■ Description of the task ■
Restate word for word the lines of the data below, from the first through the one that has "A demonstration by".

■ Material provided ■
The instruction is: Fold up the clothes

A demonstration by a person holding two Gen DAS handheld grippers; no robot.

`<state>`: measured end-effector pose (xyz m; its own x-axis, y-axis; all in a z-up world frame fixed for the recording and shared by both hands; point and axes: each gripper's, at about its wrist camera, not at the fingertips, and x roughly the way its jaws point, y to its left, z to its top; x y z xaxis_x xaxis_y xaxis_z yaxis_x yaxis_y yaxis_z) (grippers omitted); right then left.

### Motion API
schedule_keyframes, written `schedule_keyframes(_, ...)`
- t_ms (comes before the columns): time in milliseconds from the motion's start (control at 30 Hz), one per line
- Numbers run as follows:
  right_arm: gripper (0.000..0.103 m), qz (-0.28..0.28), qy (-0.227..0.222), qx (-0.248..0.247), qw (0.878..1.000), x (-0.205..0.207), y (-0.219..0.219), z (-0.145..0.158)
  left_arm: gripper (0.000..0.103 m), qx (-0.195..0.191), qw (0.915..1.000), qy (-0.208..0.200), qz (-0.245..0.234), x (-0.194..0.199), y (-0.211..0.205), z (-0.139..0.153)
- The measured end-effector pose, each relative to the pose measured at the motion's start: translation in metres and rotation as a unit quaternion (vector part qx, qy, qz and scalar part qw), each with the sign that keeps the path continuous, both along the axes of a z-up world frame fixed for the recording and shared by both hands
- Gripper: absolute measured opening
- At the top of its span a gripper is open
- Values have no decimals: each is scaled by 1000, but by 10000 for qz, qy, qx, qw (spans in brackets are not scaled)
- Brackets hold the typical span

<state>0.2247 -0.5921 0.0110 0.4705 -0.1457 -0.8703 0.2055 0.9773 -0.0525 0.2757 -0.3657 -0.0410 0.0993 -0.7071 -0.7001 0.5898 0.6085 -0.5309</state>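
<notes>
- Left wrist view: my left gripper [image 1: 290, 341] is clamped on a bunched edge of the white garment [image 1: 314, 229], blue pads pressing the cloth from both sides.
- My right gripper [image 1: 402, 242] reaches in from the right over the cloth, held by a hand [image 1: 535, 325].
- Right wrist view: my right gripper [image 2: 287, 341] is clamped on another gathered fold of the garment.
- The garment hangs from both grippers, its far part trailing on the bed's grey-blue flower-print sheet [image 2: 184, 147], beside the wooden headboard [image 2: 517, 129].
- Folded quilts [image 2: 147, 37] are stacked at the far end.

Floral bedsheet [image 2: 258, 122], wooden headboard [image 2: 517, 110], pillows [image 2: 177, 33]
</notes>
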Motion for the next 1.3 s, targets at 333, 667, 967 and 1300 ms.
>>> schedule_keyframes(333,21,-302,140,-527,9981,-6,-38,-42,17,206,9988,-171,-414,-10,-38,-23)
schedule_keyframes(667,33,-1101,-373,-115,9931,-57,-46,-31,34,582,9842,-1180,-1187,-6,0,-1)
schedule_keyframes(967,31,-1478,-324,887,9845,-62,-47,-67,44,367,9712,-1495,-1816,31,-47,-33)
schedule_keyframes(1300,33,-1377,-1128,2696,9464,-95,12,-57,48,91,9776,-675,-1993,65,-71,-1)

■ Reply to the exercise ■
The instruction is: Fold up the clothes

A demonstration by a person holding two Gen DAS handheld grippers; no robot.

The work is done, and the output is complete.